* [Exercise prompt]:
Set down exactly the lines below, starting at the one that contains "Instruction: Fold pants" and ending at the one that contains "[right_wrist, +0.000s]", with both of those lines included and nothing else.

·····

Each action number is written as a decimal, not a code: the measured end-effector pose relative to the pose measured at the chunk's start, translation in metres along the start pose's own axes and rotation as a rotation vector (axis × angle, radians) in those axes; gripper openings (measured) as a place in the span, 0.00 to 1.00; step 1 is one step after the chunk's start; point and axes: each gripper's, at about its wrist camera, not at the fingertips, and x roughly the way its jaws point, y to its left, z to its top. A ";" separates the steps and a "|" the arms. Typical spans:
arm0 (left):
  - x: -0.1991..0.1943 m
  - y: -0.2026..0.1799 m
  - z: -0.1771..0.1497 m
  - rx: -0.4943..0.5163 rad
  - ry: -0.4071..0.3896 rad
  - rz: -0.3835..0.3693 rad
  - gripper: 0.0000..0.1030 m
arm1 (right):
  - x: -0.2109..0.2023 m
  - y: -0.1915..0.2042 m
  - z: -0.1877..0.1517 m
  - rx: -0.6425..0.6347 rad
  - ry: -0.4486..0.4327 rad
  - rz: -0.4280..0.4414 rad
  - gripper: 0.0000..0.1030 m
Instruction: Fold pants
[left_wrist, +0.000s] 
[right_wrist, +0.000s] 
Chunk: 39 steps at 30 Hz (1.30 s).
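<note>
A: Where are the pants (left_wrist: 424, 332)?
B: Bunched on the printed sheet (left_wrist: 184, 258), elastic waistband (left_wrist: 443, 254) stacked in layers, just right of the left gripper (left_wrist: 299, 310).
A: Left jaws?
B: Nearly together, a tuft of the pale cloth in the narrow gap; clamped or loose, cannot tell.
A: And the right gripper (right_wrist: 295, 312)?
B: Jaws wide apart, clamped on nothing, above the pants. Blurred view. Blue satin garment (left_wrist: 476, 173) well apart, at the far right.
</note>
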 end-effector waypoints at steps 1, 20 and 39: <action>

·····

* [Response]:
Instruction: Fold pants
[left_wrist, +0.000s] 
[right_wrist, +0.000s] 

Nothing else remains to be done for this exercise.